The Times, meanwhile, suggests that Apollo, the American private equity group, is understood to have approached Barratt Developments to offer to buy a stake in the troubled UK housebuilder. The US firm is believed to have offered to inject between £300m and £400m into Barratt at a small premium to the current share price.

Lloyds TSB says write-downs in its Wholesale and International Banking have cost it £387m, but without that achieved revenue growth in excess of cost growth, and a double-digit percentage increase in profit before tax in the first quarter of 2008. "Our strong liquidity and funding capability have ensured that the group has continued to raise wholesale funding at market leading rates," Lloyds added.

Market research firm Taylor Nelson has rejected a rival bid from WPP of 154p in cash and 0.1214 WPP shares, worth 230p per share. Taylor, which is also in merger talks with GfK, Germany's largest market research company, adds its board unanimously rejected the WPP proposal as not in shareholders' best interests.

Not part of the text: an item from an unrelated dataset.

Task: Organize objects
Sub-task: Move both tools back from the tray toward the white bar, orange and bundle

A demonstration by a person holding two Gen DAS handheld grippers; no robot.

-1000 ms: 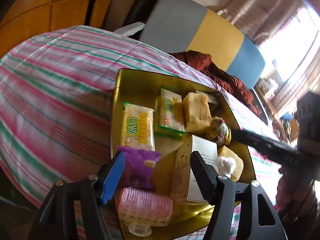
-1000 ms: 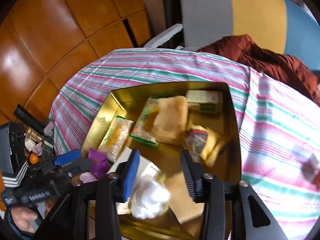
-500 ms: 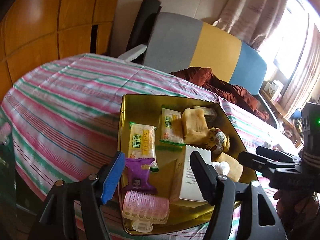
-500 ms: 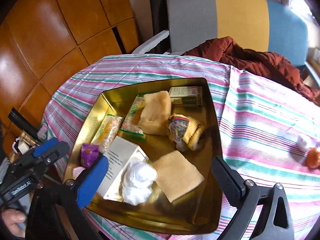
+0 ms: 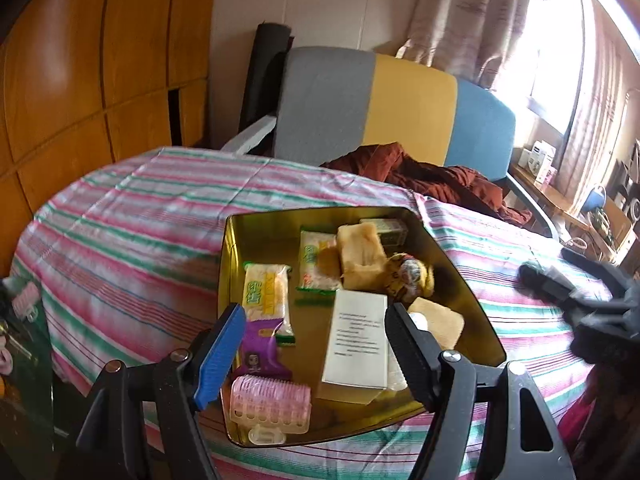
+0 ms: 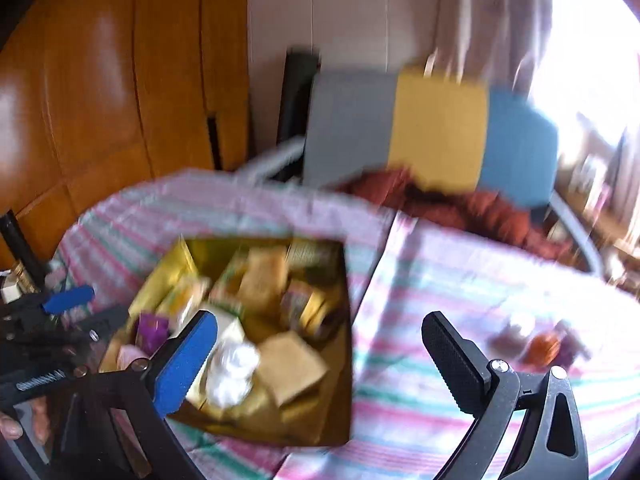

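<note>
Presently both tools are empty. The left gripper (image 5: 312,344) hangs over the near end of the gold tray (image 5: 472,304), jaws parted, holding nothing. Between and just beyond its fingers lie the purple packet (image 5: 260,350), the pink hair roller (image 5: 270,404) and the white box (image 5: 358,340), whose long axis runs away from the gripper along its line of sight.

The right gripper (image 6: 320,360) stands spread wide, also empty, over the striped tablecloth (image 6: 420,280); its view is blurred. The tray lies ahead and to its left. Ahead and to its right, outside the tray, sit a small orange object (image 6: 542,346) and a pale one (image 6: 520,324), too smeared to identify. In my judgement these loose items are the remaining work, and the right gripper is clearly the nearer.
</note>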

Fund manager RAB Capital has warned that on the basis of four months' trading, its current expectation is for first half earnings in 2008 to be significantly lower than those for the first half of 2007.

Another fund manager Aberdeen Asset Management said half year pre-tax profit before exceptional items and amortisation of intangibles rose to £47.3m from £43.6m. Aberdeen is also acquiring Goodman Property Investors for an initial cash consideration of £89m.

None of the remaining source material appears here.